PubMed30 Mar 2026·BMJ open diabetes research & care● 6/10i Safety and efficacy of switching from dulaglutide to tirzepatide across clinically relevant baseline characteristics in participants with T2D: subgroup analysis of SURPASS-SWITCH.
Violante-Ortiz R, Rose L, Sharma P, Gomez Valderas E, Chivukula KK et al.
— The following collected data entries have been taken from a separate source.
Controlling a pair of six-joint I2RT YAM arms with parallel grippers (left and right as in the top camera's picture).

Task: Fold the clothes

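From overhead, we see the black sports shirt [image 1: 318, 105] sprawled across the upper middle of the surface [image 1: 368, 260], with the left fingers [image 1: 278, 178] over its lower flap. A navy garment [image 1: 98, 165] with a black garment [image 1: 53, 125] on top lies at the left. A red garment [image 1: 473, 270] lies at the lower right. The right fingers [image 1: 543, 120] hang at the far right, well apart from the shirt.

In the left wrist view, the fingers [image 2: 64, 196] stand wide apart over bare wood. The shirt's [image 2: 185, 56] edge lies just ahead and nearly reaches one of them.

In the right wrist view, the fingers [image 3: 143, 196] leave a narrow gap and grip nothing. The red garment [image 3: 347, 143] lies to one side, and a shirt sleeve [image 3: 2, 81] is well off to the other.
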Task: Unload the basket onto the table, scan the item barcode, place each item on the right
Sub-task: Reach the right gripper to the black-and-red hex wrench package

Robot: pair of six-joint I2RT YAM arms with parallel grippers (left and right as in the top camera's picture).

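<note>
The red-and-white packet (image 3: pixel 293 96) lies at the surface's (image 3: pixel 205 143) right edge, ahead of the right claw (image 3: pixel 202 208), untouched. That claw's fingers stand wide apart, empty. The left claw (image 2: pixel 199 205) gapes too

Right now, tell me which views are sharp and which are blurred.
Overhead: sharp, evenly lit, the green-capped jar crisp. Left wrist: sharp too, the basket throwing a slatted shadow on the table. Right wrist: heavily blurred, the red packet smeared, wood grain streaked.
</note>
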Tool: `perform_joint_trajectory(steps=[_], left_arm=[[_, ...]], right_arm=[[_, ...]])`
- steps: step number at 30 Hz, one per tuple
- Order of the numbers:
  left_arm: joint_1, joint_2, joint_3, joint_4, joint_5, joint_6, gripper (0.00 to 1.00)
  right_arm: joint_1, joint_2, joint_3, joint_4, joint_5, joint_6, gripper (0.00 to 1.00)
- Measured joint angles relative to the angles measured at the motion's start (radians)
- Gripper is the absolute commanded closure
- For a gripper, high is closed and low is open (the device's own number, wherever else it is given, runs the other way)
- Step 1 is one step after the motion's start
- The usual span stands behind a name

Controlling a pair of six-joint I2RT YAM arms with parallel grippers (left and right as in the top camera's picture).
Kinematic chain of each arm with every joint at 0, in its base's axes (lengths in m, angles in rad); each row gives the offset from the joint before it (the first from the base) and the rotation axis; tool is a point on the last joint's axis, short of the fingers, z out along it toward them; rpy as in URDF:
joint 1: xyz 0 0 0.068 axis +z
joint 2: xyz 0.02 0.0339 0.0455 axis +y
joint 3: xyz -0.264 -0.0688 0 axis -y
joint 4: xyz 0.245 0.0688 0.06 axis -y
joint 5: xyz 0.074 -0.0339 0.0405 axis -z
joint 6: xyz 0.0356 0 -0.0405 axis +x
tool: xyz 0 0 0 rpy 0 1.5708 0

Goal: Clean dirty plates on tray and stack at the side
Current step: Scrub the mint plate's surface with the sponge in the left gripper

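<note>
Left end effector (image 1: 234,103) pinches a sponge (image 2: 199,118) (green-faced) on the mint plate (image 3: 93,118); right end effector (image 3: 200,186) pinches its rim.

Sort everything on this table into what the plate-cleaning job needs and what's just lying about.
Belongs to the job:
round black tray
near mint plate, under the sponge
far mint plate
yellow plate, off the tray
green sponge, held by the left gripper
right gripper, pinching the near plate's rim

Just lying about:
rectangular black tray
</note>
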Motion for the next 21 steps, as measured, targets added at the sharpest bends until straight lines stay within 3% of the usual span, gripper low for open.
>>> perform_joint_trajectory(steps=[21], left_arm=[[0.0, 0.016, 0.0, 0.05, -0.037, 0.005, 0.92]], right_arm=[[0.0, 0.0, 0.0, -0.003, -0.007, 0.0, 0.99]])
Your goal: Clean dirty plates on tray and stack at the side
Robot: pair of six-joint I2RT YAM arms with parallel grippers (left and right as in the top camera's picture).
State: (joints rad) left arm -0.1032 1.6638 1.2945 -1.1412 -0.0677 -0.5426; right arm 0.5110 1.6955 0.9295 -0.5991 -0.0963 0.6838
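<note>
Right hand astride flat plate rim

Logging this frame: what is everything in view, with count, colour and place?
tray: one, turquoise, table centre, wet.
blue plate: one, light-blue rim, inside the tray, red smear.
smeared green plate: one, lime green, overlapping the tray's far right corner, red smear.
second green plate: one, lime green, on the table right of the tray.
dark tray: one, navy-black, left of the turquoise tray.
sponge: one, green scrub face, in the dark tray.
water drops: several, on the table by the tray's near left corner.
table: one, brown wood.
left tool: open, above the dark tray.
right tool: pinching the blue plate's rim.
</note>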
Switching from dulaglutide to tirzepatide provided superior HbA1c reduction (greater in high baseline HbA1c, low BMI) and weight loss (greater in non-Hispanic populations) across all patient subgroups at 40 weeks. Phase IV RCT, open-label, active-controlled, adults with type 2 diabetes on stable dulaglutide for 6+ months. This is the first head-to-head switching study between GLP-1 agents, establishing tirzepatide's superiority over Novo's dulaglutide across diverse patient populations.
Strategic signal
This subgroup analysis strengthens Eli Lilly's commercial positioning against Novo Nordisk's dulaglutide by demonstrating consistent superiority across patient types that matter to prescribers making switching decisions. US endocrinologists now have evidence supporting tirzepatide switches regardless of patient characteristics, which removes clinical hesitation around switching criteria. The broad efficacy profile supports unrestricted formulary positioning and counters any payer attempts to limit tirzepatide to specific patient subsets, following the pattern established when SGLT2 inhibitors displaced older diabetes drugs through consistent subgroup benefits.
Original Abstract
INTRODUCTION: In SURPASS-SWITCH, switching from dulaglutide to tirzepatide resulted in greater improvements in glycemic control and body weight in adults with type 2 diabetes (T2D). This study aimed to investigate the efficacy and safety of switching from weekly dulaglutide to weekly tirzepatide in adults with T2D in prespecified baseline subgroups from SURPASS-SWITCH. RESEARCH DESIGN AND METHODS: This phase IV, randomized, open-label, active-controlled, parallel-group, multicenter, multinational trial included adults with hemoglobin A1c (HbA1c) ≥7.0% to ≤9.5%, on a stable dose of dulaglutide for at least 6 months, on a stable dose of 0-3 oral antihyperglycemic medications for at least 3 months, with stable body weight, and body mass index (BMI) ≥25 kg/m2 at screening. Participants were randomly assigned 1:1 to continue with and escalate to dulaglutide 4.5 mg or maximum tolerated dose (MTD) or switch to tirzepatide with escalation to 15 mg or MTD. Changes from baseline in HbA1c and body weight at week 40 in baseline subgroups of age (<65, ≥65 years), HbA1c (≤8.5%, >8.5%), duration of T2D (≤5, >5 to ≤10, >10 years), baseline dulaglutide dose (0.75 mg, 1.5 mg), duration of dulaglutide dose (<1, ≥1 year), BMI (<27, ≥27; <30, ≥30 to <35, ≥35 kg/m2), and ethnicity (Hispanic or Latino, non-Hispanic or non-Latino), and sex (female, male) were determined. RESULTS: Reductions in HbA1c and body weight at week 40 were significant and consistently greater with tirzepatide across all prespecified baseline subgroups. HbA1c reduction was greater in the subgroups with higher baseline HbA1c and low baseline BMI. Weight reduction was greater for participants in the non-Hispanic or non-Latino subgroup. The safety profile was similar across subgroups. Nausea and diarrhea were usually the most frequently reported treatment-emergent adverse events in each subgroup. CONCLUSIONS: In this subgroup analysis of SURPASS-SWITCH, switching to tirzepatide from dulaglutide was generally well-tolerated and associated with significant and consistent improvements in HbA1c and weight reductions versus dulaglutide across all baseline subgroups evaluated. These results indicate that switching to tirzepatide may provide a clinical option across a range of baseline characteristics when treatment goals are not being met with dulaglutide. TRIAL REGISTRATION NUMBER: NCT05564039.